Microsoft Corp. on Friday promoted Ron Markezich to CIO of its IT organization. He had been the general manager of finance and administration in that department.
Markezich will report to Rick Devenuti, who has been serving as both Microsofts corporate vice president of worldwide services and as IT CIO after the previous head of services, Mike Sinneck, left the company last year.
Microsoft has used its IT department for some time now as one of the primary testers of its upcoming products, with software such as Windows XP and Windows Server 2003 running the companys actual desktops, servers, Web sites and day-to-day operations for as long as a year before those products became release candidates.
Markezich told eWEEK in an interview Friday that this would continue to be his No. 1 priority as an organization: making sure that Microsoft runs its products well internally before their release to customers, so it gets that feedback directly to the product teams. “We will continue to be Microsofts first and best customer,” he said.
The IT organization, which comprises about 3,800 staff members, including Microsoft employees, vendors and contingent staff, starts testing software under development in its labs as early as the alpha stage, which is before any public betas. Deployment in its production environments takes place once the public betas are released, he said.
A few thousand client machines are already running early builds of the Longhorn client, the next version of Windows, on the network, he said, adding that its too early for that with the Longhorn server code.
“We are working very closely with the Longhorn server product team on those builds, as there are a lot of features in Longhorn that we are looking to take advantage of in our IT environment,” he said.
Other products under development that are being run in production environments include Whidbey, the next update to Visual Studio .Net, and Yukon, the next version of SQL Server, Markezich said.
The IT organization and the various Microsoft product teams also develop a “shared goals” process where the two sides sit down together—even before a product reaches the alpha stage—and agree on what they want to accomplish, with the products and from IT, and what they are willing to commit to.
“We then sign off on those shared goals, and throughout the process, well take checkpoints every month to see how we are tracking to those shared goals and to make sure were getting the value out of that product that the product group committed to give us,” Markezich said.

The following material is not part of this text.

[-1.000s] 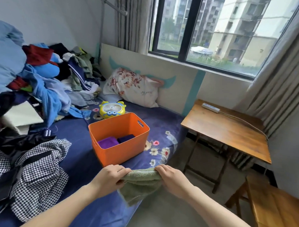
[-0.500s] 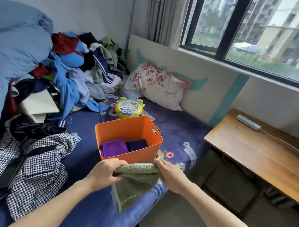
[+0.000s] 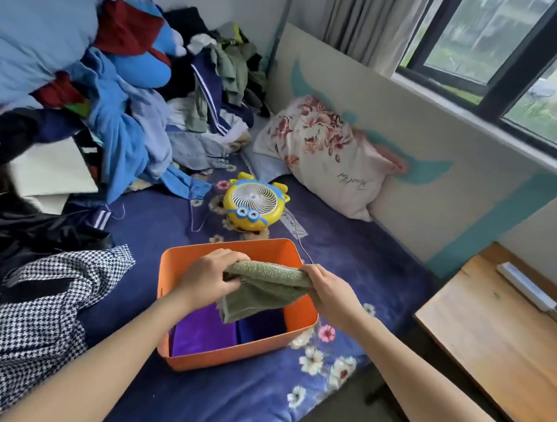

The IT team also has access to the product teams bug system, so any bugs it finds in the product are logged in the same way the development team logs them—and can then be tracked and resolution-tested.
The IT team is also able to make design-change requests throughout the product development process and, as an early adopter, guarantees that its entire environment will be running the product before it is released. But this is done in a phased way, as its Active Directory environment is structured to phase deployment of its products out, he said.
Asked what he is likely to change in his new role as IT CIO, Markezich said he wants to get more knowledge and education out to the field, something Microsoft has not been aggressive about in the past, he said. The company wants to help its customers understand the experiences and best practices that have been gained by bringing its IT and services divisions under the same umbrella, he said.
“This will take place by training and educating our services staff through a couple of programs, one of which is called an IT Fellowship. Here, they come into IT for three weeks to three months and work with our IT folk to learn some of the operational best practices we use. They then take that experience out there to customers,” he said.
Microsoft had also created an Exchange center of excellence where staff from the product, services and IT teams were brought in to build best practices and guidance for its customers and partners running Exchange, Markezich said.
Markezich, who graduated from the University of Notre Dame with a bachelors degree in management information systems, joined Microsoft in 1998 as the general manager of finance and administration in the IT department, where he and his team developed, maintained and supported systems for the finance, human resources and corporate services organizations.
Prior to this, he spent more than nine years at Accenture (formerly Andersen Consulting) in the electronic and high technology group, where he focused on improving business operations through technology use.
Editors Note: This story was updated to include comments from Markezich.